Era il 1978, l’anno dei tre papi, delle dimissioni del Presidente Leone per lo scandalo Lockeed, le elezioni di Sandro Pertini e, appunto, l’anno del sequestro e dell’uccisione di Aldo Moro, Presidente della Democrazia Cristiana. 

Esattamente 43 anni fa, il 16 marzo, Moro veniva rapito dalle brigate rosse e la sua scorta trucidata a Roma, in via Fani dove oggi c’è la targa che ricorda quanto accaduto e dove oggi il Capo dello Stato Mattarella ha deposto una corona di fiori.

L’omaggio del Presidente Mattarella

“Ci separano – dice il Presidente della Repubblica – quarantatré anni dal disumano assassinio in Roma, ad opera dei terroristi delle brigate rosse, di Oreste Leonardi, Domenico Ricci, Giulio Rivera, Francesco Zizzi, Raffaele Iozzino. Difensori dello Stato di diritto, della libertà e della democrazia della Repubblica, pagarono con la vita il mandato loro affidato di proteggere Aldo Moro, statista insigne, presidente della Democrazia Cristiana, il cui calvario sarebbe durato sino al successivo 9 maggio quando il suo corpo venne fatto ritrovare in via Caetani. Una data, quella del 16 marzo 1978, incancellabile nella coscienza del popolo italiano”.

Mattarella: lacerazioni insabili

“Lo sprezzo per la vita delle persone, nel folle delirio brigatista, lo sgomento per un attacco che puntava a destabilizzare la vita democratica italiana – afferma Mattarella – rimangono una ferita e un monito per la storia della nostra comunità. Sono vite strappate agli affetti familiari da una violenza sanguinaria, sono lacerazioni insanabili. Alle vittime va un pensiero commosso e ai familiari la solidarietà più intensa, che il trascorrere degli anni non ha mai indebolito”. 

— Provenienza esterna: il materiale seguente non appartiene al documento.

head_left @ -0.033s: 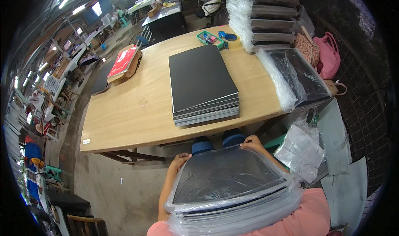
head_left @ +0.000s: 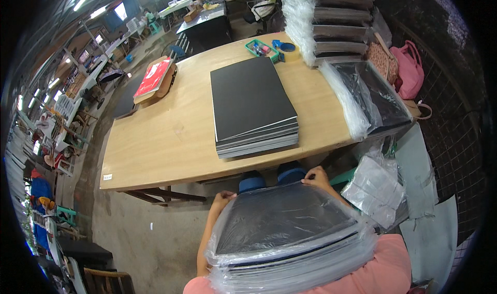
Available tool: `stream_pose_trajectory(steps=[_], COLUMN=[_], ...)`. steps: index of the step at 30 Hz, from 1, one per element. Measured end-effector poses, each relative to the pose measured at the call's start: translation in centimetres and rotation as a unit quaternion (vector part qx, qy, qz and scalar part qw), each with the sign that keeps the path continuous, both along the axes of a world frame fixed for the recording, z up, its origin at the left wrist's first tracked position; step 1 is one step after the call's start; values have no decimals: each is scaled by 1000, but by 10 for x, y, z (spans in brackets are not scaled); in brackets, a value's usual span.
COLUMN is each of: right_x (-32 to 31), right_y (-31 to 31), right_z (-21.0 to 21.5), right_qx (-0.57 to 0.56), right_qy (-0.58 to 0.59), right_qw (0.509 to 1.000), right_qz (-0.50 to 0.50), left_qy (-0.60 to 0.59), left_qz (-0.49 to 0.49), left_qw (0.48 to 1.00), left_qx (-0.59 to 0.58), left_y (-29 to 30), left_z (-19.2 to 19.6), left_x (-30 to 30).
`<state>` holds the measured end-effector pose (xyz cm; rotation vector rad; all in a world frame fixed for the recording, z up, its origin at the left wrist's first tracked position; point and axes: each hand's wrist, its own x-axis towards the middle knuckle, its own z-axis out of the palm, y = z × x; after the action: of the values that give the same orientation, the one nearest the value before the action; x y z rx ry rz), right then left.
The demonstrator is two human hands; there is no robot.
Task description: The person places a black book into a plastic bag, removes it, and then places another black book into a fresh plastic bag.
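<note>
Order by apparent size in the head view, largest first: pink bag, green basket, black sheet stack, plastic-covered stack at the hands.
1. plastic-covered stack (nearness to the camera enlarges it)
2. black sheet stack
3. pink bag
4. green basket

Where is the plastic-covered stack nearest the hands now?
Low in the head view, right of centre, the plastic-covered stack sits before the pink shirt, left hand and right hand at its far corners, the wooden table just beyond.

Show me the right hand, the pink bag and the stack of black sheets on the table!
Right hand (head_left: pixel 317 177): head view, on the middle of the hand.
Pink bag (head_left: pixel 409 74): head view, on its side.
Stack of black sheets (head_left: pixel 253 100): head view, on its top sheet.
</note>
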<state>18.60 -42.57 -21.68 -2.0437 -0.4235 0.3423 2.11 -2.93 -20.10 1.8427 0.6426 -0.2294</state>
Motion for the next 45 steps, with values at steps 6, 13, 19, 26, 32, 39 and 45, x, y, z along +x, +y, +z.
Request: stream_pose_trajectory(steps=[6,13,19,26,32,39,45], right_x=[-63,-48,-54,86,174,174,178], right_y=[-91,-44,3,70,117,127,124], right_z=[69,64,336,466,344,289,283], right_qx=[168,102,304,390,377,372,322], right_qy=[99,-79,-174,-244,-222,-204,-250], right_qw=[964,982,934,886,892,904,912], right_qz=[179,141,-68,54,110,-58,-52], left_qy=[-211,-442,-613,-645,-584,-543,-608], left_qz=[134,-3,73,42,-57,49,37], left_qw=[926,854,785,763,793,838,791], left_qx=[-283,275,-49,0,-165,-21,-58], left_y=[-79,-101,-97,-47,41,16,29], left_z=[169,110,312,465,312,267,238], left_x=[-109,-46,27,156,240,250,239])
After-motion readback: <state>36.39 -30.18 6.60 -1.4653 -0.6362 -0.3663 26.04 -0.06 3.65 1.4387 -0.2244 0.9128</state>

Quando lo Stato seppe unirsi per davvero

La democrazia italiana, sostiene il Capo dello Stato, “venne privata, in quell’agguato, di uno dei leader più autorevoli e capaci di visione. Il corso della storia repubblicana ne fu segnato. In quei terribili giorni si fece strada un forte sentimento di unità, diffuso nel Paese e che fu decisivo per isolare le bande del terrore, per respingere i loro folli progetti e le insinuazioni della loro propaganda. Una unità che si tradusse in più avvertita responsabilità verso il valore delle istituzioni democratiche, garanzia delle libertà scolpite”.